The ongoing Coronavirus Disease-2019 (COVID-19) outbreak has been declared as a pandemic and has created a global public health concern. The primary reason due to which COVID-19 outbreak became a public health emergency of international concern was its novel nature. In order to enhance our understanding about the novel infection, five epidemiological protocols have been already developed and the World Health Organization has designed another protocol to conduct investigations pertaining to the disease on the basis of the population and age-stratification.

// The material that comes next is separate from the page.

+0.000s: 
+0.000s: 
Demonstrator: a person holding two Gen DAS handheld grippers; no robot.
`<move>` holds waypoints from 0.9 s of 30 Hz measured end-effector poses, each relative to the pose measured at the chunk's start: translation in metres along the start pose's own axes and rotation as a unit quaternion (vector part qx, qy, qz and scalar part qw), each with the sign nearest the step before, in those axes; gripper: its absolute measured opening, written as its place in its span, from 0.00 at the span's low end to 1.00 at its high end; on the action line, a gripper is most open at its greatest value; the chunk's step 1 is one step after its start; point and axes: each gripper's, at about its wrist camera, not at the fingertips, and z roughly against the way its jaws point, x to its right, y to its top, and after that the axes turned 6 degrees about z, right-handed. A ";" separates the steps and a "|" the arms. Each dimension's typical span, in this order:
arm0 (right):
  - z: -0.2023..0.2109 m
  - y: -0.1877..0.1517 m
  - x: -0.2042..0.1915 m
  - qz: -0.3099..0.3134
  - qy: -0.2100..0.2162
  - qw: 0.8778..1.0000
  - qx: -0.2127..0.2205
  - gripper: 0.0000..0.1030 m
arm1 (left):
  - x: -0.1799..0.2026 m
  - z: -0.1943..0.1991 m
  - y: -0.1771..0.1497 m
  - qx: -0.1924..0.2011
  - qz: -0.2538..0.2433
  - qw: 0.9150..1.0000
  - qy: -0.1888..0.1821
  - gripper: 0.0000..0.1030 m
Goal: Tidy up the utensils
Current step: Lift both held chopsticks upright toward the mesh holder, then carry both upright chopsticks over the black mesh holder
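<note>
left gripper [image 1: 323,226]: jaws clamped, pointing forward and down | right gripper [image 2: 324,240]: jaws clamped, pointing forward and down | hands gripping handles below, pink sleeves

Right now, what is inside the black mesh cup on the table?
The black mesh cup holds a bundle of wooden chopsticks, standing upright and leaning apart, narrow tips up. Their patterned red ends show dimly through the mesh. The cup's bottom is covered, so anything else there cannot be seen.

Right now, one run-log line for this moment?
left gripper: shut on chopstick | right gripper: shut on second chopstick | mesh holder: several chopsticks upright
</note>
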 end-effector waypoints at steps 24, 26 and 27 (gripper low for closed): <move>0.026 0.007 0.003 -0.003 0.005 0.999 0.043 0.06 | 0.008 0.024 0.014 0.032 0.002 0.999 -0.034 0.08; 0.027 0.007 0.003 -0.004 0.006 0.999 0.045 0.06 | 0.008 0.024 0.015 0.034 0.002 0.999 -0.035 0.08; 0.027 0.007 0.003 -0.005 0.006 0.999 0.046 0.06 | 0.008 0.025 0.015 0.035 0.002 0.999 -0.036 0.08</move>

It is expected that this protocol will aid in knowing about the magnitude of the infection in the community, age-specific incidence, infection attack rate, case fatality ratio, ratio of severe disease, detection of high-risk population groups, and the proportion of people having an asymptomatic infection. In conclusion, the adoption of the recently formulated epidemiological protocol by the nation's public health authorities will be a significant step in shaping the battle of mankind against the COVID-19 disease. The protocol will enable the standardized collection of information and thus will help us in understanding crucial clinical, virological and epidemiological attributes of the novel infection.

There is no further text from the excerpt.